Mit mehr als 100 km/h zogen Sturmböen Samstagabend durch Oberösterreich, vor allem Linz und den Zentralraum erwischte das Unwetter. In der Landeshauptstadt wurden Dächer von Wohnhäusern abgedeckt – die „Krone“ berichtete.
Baumteile trafen Besucher
Das größte Unglück spielte sich bei einer Veranstaltung in Linz ab. Gegen 20.30 Uhr stürzten Teile eines großen Baumes am Tummelplatz um und trafen offenbar mehrere Besucher des Events.
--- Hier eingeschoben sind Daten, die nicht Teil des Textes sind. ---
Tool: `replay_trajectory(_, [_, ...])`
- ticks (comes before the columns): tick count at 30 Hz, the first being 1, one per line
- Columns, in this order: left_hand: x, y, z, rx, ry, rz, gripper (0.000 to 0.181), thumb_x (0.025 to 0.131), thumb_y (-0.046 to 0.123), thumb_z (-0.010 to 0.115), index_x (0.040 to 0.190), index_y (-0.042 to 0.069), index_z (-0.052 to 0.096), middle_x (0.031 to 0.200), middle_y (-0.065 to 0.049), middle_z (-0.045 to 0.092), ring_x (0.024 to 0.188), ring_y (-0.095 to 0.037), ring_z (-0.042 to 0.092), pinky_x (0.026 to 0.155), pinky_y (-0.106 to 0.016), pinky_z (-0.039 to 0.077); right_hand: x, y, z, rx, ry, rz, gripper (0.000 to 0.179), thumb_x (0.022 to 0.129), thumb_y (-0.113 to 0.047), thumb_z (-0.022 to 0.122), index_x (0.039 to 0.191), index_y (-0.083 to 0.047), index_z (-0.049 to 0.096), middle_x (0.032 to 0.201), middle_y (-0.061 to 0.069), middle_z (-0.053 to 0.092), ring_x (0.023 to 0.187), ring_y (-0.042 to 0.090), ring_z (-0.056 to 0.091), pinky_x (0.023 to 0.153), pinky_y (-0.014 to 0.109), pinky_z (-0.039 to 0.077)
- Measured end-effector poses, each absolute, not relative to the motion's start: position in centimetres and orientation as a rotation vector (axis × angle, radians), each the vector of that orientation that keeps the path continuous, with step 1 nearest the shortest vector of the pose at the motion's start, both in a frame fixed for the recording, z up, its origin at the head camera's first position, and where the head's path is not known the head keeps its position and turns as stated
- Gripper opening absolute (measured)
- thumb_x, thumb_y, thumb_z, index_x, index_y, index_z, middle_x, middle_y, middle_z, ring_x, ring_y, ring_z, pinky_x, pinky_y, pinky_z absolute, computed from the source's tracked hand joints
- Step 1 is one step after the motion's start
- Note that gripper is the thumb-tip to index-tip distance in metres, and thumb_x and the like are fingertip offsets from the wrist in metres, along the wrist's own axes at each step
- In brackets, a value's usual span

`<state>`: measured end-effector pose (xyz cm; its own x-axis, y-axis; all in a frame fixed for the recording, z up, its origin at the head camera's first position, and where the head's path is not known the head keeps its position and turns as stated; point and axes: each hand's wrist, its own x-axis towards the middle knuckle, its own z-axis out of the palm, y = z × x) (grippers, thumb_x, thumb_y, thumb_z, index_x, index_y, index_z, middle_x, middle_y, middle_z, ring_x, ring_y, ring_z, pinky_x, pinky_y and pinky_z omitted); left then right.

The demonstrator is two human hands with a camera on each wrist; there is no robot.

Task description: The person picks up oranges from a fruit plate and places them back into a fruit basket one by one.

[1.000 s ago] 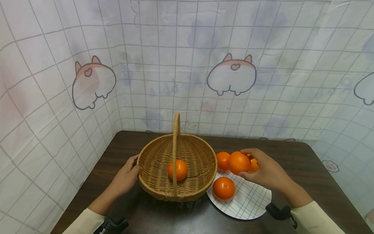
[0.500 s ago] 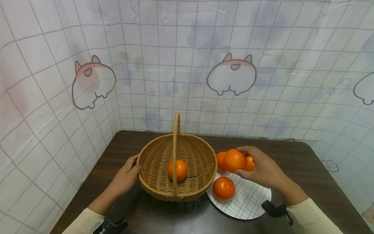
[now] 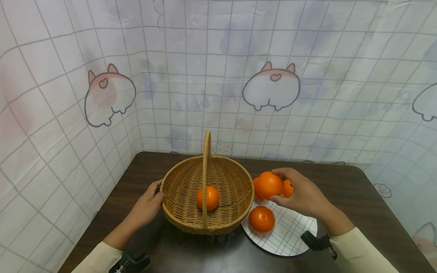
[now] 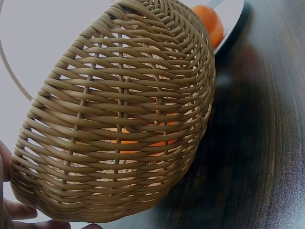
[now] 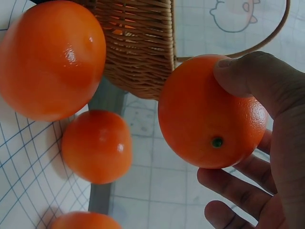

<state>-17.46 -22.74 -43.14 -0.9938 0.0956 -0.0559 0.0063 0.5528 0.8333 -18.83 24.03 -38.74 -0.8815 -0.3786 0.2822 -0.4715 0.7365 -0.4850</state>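
A wicker basket (image 3: 184, 220) with a tall arched handle stands left of middle, one orange (image 3: 212, 198) lying inside it behind the handle. My left hand (image 3: 148, 204) grips the basket's left rim; in the left wrist view its fingertips (image 4: 21, 210) curl at the wicker edge. Between thumb and fingers my right hand (image 3: 304, 193) holds another orange (image 3: 269, 185), raised over the plate's far side. A green stem spot shows on this orange (image 5: 209, 114) in the right wrist view. The white checked plate (image 3: 290, 237) sits right of the basket.
On the plate, an orange (image 3: 261, 220) lies at the near left. Two more oranges are behind the held one, partly hidden: one left (image 3: 256, 185), one right (image 3: 288, 188). The dark wood table (image 3: 358, 197) meets a grid-patterned cloth wall (image 3: 334, 94) at the back.
My right hand has moved left and slightly up with the orange, nearer the basket. The left hand and the basket have stayed in place.
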Motion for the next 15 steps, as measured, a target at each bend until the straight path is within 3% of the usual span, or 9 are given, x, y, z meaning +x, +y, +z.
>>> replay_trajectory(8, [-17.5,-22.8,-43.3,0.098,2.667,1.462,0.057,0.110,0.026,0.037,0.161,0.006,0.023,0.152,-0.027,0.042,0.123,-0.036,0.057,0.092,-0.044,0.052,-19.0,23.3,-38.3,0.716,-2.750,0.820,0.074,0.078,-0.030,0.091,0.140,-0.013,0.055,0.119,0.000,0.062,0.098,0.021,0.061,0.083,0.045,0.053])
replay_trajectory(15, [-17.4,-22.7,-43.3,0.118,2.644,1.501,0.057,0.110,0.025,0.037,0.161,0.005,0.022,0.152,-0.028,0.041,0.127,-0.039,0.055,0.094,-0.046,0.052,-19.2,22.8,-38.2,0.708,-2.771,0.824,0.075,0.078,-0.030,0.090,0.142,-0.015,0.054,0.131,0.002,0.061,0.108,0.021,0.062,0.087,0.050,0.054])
Als die Polizei am Unglücksort eintraf, befanden sich noch rund 20 Personen im Bereich des beschädigten Baumes. Sofort wurden sie von der Polizei aus dem Gefahrenbereich bebracht. Für eine Mutter (41) und ihre neunjährige Tochter aus Kremsmünster kam das zu spät: Sie lagen bewusstlos im Bereich des Georgbrunnens.
Passanten, darunter eine Ärztin, kümmerten sich bereits um die beiden Verletzten, die im Anschluss mit dem Notarzt in zwei Krankenhäuser gebracht wurden.
Vier weitere Verletzte
Am Tag nach dem Unglück war die Unfallstelle im Zentrum von Linz abgesperrt, auch Polizisten waren vor Ort. Die herumliegenden Baumteile zeugen von der Spur der Verwüstung, die der Sturm angerichtet hatte.
Bei dem Vorfall am Tummelplatz wurden zudem noch vier weitere Personen verletzt, darunter drei Kinder im Alter von acht, zehn und zwölf Jahren.